Remember That We Just, Pretending
Ceklekkk
Suara pintu kamar Johnny dibuka. Tidak lebar. Hanya separuh saja. Johnny juga tidak berniat memperlihatkan seluruh badanya. Hanya kepala sang pria muncul sebagai sambutan kepada perempuan yang kini tersenyum dengan dibuat buat menyapa pemilik kamar dengan rambut basah terbungkus handuk. Terlihat sekali bahwa Aleeah baru selesai mandi.
“Dressed up yang bener dong le” kata Johnny dengan wajah malas. Aleeah tidak menjawab. Ia mengendus sesuatu melalui dua lubang hidungnya.
“Bapak makan ayam saya ya?” tanyanya penuh hardik lalu dengan cepat menarik pintu kamar Johnny dan menerobos masuk ke kamar laki laki 28 tahun itu meninggalkan sang pemilik yang masih diam mematung terkejut dengan tenaga yang dimiliki Aleeah.
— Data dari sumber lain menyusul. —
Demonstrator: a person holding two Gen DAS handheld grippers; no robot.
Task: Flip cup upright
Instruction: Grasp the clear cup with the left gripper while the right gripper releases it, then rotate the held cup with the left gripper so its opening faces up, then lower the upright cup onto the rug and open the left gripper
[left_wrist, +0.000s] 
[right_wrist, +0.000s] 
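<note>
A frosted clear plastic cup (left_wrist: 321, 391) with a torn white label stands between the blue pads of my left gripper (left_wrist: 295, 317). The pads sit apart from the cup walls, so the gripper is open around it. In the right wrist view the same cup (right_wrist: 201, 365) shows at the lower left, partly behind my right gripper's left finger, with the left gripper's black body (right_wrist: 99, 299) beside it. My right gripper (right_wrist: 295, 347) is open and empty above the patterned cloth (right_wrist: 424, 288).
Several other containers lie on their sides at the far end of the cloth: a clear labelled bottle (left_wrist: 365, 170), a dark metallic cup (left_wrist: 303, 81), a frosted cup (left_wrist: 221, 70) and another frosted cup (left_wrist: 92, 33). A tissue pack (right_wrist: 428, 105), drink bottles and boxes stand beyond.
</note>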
Ini cewe makan apaan dah kayanya cuman makan ayam kenapa kuat banget?
“Ohh bapak beli dua ternyaata, hehe he” ucapnya sendirian tatkala melihat satu bungkus ayam goreng favorite nya selama dua minggu ini yang telah terbuka dan satu lagi yang diduga miliknya masih terbungkus rapi. Johnny yang berada di ambang pintupun sudah masuk menyusul Aleeah dan memperhatikan tingkah gadis berusia 2 tahun lebih muda dari padanya.
Aleeah pun kemudian duduk di atas karpet bulu dimana beberapa minggu yang lalu, tempat ini pernah menjadi saksi bisu tersedaknya Aleeah hingga sebuah cola dengan lancar keluar dari kedua lubang hidungnya. Kemudian sang puan mulai membuka ayam goreng kesukaannya. Johnny hanya berkacak pinggang sambil menggeleng gelengkan kepala. Heran.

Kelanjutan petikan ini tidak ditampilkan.